## EXERCISE GOAL
Print the lines below exactly as written, with none missing.

## TASK INPUT
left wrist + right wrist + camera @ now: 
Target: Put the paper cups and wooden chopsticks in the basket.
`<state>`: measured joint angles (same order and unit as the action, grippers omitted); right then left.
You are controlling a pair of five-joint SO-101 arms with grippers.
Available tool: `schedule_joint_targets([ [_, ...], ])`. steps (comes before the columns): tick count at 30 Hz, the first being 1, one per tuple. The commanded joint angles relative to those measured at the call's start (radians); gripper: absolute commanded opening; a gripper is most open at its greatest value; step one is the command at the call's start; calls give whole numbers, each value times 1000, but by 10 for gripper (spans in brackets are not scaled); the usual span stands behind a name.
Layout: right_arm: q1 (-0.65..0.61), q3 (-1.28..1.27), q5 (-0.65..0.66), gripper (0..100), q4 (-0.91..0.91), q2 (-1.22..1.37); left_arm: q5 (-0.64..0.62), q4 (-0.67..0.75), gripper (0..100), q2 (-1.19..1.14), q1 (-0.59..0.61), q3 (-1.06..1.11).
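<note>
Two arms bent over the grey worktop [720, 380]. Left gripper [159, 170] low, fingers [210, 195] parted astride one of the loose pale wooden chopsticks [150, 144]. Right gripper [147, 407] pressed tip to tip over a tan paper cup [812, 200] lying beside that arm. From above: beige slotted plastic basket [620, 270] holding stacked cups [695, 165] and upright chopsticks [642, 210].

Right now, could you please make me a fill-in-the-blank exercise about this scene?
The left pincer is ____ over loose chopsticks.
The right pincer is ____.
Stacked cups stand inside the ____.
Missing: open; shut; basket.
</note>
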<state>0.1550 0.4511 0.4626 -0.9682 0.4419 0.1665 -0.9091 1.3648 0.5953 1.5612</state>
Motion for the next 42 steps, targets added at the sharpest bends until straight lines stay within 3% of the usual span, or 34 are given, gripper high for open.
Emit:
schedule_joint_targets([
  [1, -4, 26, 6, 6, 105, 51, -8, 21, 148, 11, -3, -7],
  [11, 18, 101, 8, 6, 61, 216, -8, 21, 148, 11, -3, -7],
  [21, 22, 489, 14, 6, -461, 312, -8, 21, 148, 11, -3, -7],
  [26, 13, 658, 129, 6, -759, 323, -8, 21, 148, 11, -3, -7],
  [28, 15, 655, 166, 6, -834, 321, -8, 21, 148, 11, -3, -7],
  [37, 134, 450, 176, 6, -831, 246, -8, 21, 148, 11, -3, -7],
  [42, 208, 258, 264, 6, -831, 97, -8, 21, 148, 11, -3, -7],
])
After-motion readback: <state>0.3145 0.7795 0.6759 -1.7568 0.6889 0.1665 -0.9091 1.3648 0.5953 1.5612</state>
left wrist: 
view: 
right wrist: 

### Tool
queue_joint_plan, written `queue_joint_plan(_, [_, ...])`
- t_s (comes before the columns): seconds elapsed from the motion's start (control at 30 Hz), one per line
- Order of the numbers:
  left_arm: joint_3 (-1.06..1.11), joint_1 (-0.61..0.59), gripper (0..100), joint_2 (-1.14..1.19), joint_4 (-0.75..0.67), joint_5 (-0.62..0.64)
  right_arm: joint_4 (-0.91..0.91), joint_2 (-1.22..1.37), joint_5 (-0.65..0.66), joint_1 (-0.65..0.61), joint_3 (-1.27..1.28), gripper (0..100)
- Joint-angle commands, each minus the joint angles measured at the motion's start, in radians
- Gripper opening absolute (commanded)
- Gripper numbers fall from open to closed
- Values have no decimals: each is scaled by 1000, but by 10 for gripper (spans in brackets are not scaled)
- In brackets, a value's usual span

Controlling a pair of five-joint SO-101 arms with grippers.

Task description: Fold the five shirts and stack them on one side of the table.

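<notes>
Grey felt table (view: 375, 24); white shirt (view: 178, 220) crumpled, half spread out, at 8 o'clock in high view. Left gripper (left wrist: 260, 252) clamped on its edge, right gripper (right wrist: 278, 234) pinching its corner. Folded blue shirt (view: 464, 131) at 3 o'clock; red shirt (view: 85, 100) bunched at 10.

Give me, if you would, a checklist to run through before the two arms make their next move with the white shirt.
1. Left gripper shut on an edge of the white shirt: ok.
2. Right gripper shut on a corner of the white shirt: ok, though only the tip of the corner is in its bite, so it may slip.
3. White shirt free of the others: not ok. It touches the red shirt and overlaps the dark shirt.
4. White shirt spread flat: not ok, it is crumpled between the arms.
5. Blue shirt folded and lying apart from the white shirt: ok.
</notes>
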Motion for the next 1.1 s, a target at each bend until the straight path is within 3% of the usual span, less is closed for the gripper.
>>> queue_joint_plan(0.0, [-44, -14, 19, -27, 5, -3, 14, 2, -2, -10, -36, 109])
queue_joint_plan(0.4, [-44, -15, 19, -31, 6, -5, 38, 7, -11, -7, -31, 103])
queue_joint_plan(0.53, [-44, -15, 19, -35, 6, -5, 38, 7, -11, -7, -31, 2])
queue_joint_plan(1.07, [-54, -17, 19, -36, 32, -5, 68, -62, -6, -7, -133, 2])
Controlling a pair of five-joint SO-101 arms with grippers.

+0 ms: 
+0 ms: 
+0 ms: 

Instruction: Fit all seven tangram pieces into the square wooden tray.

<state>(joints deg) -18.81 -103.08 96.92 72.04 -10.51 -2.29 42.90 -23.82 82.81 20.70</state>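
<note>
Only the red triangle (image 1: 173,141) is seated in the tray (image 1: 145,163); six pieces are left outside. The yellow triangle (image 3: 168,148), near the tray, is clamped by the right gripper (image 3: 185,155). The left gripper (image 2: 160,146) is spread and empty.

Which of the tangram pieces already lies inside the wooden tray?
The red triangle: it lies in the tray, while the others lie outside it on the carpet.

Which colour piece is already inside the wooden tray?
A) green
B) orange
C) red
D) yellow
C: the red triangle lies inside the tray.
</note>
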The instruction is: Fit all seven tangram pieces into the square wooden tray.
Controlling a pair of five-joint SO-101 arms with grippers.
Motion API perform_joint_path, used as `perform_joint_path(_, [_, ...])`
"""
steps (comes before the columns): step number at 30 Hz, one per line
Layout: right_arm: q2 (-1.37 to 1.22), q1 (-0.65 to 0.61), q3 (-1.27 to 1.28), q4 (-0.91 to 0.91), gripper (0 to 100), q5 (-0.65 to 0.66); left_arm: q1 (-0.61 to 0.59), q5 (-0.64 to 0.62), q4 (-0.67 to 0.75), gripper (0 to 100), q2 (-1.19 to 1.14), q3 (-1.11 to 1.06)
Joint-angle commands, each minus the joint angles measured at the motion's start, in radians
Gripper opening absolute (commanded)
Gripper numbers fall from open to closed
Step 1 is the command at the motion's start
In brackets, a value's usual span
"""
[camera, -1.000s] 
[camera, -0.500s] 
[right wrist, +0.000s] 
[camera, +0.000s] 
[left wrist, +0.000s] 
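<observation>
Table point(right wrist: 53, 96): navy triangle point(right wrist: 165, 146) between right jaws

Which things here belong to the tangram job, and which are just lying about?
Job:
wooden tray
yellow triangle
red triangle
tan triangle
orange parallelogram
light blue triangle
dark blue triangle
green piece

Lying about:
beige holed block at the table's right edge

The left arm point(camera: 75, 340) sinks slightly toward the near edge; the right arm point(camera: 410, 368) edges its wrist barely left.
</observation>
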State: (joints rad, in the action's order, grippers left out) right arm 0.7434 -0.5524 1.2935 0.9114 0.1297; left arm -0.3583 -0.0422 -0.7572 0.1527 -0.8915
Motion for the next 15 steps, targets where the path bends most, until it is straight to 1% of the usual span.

## SOLVED EXERCISE
left wrist + right wrist + camera @ now: 
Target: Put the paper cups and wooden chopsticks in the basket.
`<state>`: measured joint angles (same order and unit as the action, grippers omitted); right then left.
You are controlling a pair of five-joint SO-101 arms with grippers.
Available tool: `schedule_joint_targets([ [_, ...], ])`. steps (comes before the columns): tick count at 30 Hz, the first being 1, one per tuple. The commanded joint angles relative to those measured at the call's start (radians); gripper: absolute commanded opening; a gripper is most open at its greatest value; step one is the command at the call's start; calls give whole numbers, each value times 1000, but by 10 for gripper (spans in brackets are not scaled); the usual span stands behind a name.
Layout: right_arm: q1 (-0.65..0.61), q3 (-1.28..1.27), q5 (-0.65..0.66), gripper (0..100), q4 (-0.91..0.91), q2 (-1.22..1.37); left_arm: q5 (-0.64..0.62), q4 (-0.67..0.75), gripper (0..100), q2 (-1.19..1.14), q1 (-0.59..0.61), q3 (-1.06..1.11).
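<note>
Two arms bent over the grey worktop [720, 380]. Left gripper [159, 170] low, fingers [210, 195] parted astride one of the loose pale wooden chopsticks [150, 144]. Right gripper [147, 407] pressed tip to tip over a tan paper cup [812, 200] lying beside that arm. From above: beige slotted plastic basket [620, 270] holding stacked cups [695, 165] and upright chopsticks [642, 210].

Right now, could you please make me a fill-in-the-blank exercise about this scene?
The left pincer is ____ over loose chopsticks.
The right pincer is ____.
Stacked cups stand inside the ____.
Missing: open; shut; basket.
</note>
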<state>0.1550 0.4511 0.4626 -0.9682 0.4419 0.1665 -0.9091 1.3648 0.5953 1.5612</state>
Motion for the next 42 steps, targets added at the sharpest bends until straight lines stay within 3% of the usual span, or 34 are given, gripper high for open.
Emit:
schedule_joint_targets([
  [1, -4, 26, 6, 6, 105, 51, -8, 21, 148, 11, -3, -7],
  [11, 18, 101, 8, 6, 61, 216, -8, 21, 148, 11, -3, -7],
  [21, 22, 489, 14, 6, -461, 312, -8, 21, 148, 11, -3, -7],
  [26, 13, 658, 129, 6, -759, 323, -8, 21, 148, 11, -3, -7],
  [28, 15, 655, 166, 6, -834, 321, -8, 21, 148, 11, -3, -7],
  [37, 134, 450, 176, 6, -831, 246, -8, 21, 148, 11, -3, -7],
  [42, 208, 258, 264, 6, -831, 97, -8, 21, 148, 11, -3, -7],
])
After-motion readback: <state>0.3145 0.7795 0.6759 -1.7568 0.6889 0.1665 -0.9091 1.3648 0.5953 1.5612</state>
left wrist: 
view: 
right wrist: 

### Tool
queue_joint_plan, written `queue_joint_plan(_, [_, ...])`
- t_s (comes before the columns): seconds elapsed from the motion's start (control at 30 Hz), one per line
- Order of the numbers:
  left_arm: joint_3 (-1.06..1.11), joint_1 (-0.61..0.59), gripper (0..100), joint_2 (-1.14..1.19), joint_4 (-0.75..0.67), joint_5 (-0.62..0.64)
  right_arm: joint_4 (-0.91..0.91), joint_2 (-1.22..1.37), joint_5 (-0.65..0.66), joint_1 (-0.65..0.61), joint_3 (-1.27..1.28), gripper (0..100)
- Joint-angle commands, each minus the joint angles measured at the motion's start, in radians
- Gripper opening absolute (commanded)
- Gripper numbers fall from open to closed
- Values have no decimals: each is scaled by 1000, but by 10 for gripper (spans in brackets are not scaled)
- In brackets, a value's usual span

Controlling a pair of five-joint SO-101 arms with grippers.

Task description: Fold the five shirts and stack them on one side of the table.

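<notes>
Grey felt table (view: 375, 24); white shirt (view: 178, 220) crumpled, half spread out, at 8 o'clock in high view. Left gripper (left wrist: 260, 252) clamped on its edge, right gripper (right wrist: 278, 234) pinching its corner. Folded blue shirt (view: 464, 131) at 3 o'clock; red shirt (view: 85, 100) bunched at 10.

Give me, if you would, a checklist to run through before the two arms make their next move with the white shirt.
1. Left gripper shut on an edge of the white shirt: ok.
2. Right gripper shut on a corner of the white shirt: ok, though only the tip of the corner is in its bite, so it may slip.
3. White shirt free of the others: not ok. It touches the red shirt and overlaps the dark shirt.
4. White shirt spread flat: not ok, it is crumpled between the arms.
5. Blue shirt folded and lying apart from the white shirt: ok.
</notes>
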Motion for the next 1.1 s, a target at each bend until the straight path is within 3% of the usual span, less is closed for the gripper.
>>> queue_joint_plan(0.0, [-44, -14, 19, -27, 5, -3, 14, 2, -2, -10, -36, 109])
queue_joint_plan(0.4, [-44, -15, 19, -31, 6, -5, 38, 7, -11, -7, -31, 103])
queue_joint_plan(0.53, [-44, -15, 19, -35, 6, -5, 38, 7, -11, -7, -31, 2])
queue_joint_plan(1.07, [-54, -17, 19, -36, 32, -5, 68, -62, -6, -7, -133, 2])
Controlling a pair of five-joint SO-101 arms with grippers.

+0 ms: 
+0 ms: 
+0 ms: 

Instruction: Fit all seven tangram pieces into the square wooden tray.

<state>(joints deg) -18.81 -103.08 96.92 72.04 -10.51 -2.29 42.90 -23.82 82.81 20.70</state>
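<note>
Only the red triangle (image 1: 173,141) is seated in the tray (image 1: 145,163); six pieces are left outside. The yellow triangle (image 3: 168,148), near the tray, is clamped by the right gripper (image 3: 185,155). The left gripper (image 2: 160,146) is spread and empty.

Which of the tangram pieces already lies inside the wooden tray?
The red triangle: it lies in the tray, while the others lie outside it on the carpet.

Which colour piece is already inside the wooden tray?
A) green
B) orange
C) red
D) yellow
C: the red triangle lies inside the tray.
</note>
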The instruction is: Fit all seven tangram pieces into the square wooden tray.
Controlling a pair of five-joint SO-101 arms with grippers.
Motion API perform_joint_path, used as `perform_joint_path(_, [_, ...])`
"""
steps (comes before the columns): step number at 30 Hz, one per line
Layout: right_arm: q2 (-1.37 to 1.22), q1 (-0.65 to 0.61), q3 (-1.27 to 1.28), q4 (-0.91 to 0.91), gripper (0 to 100), q5 (-0.65 to 0.66); left_arm: q1 (-0.61 to 0.59), q5 (-0.64 to 0.62), q4 (-0.67 to 0.75), gripper (0 to 100), q2 (-1.19 to 1.14), q3 (-1.11 to 1.06)
Joint-angle commands, each minus the joint angles measured at the motion's start, in radians
Gripper opening absolute (commanded)
Gripper numbers fall from open to closed
Step 1 is the command at the motion's start
In brackets, a value's usual span
"""
[camera, -1.000s] 
[camera, -0.500s] 
[right wrist, +0.000s] 
[camera, +0.000s] 
[left wrist, +0.000s] 
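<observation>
Table point(right wrist: 53, 96): navy triangle point(right wrist: 165, 146) between right jaws

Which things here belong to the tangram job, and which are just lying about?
Job:
wooden tray
yellow triangle
red triangle
tan triangle
orange parallelogram
light blue triangle
dark blue triangle
green piece

Lying about:
beige holed block at the table's right edge

The left arm point(camera: 75, 340) sinks slightly toward the near edge; the right arm point(camera: 410, 368) edges its wrist barely left.
</observation>
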State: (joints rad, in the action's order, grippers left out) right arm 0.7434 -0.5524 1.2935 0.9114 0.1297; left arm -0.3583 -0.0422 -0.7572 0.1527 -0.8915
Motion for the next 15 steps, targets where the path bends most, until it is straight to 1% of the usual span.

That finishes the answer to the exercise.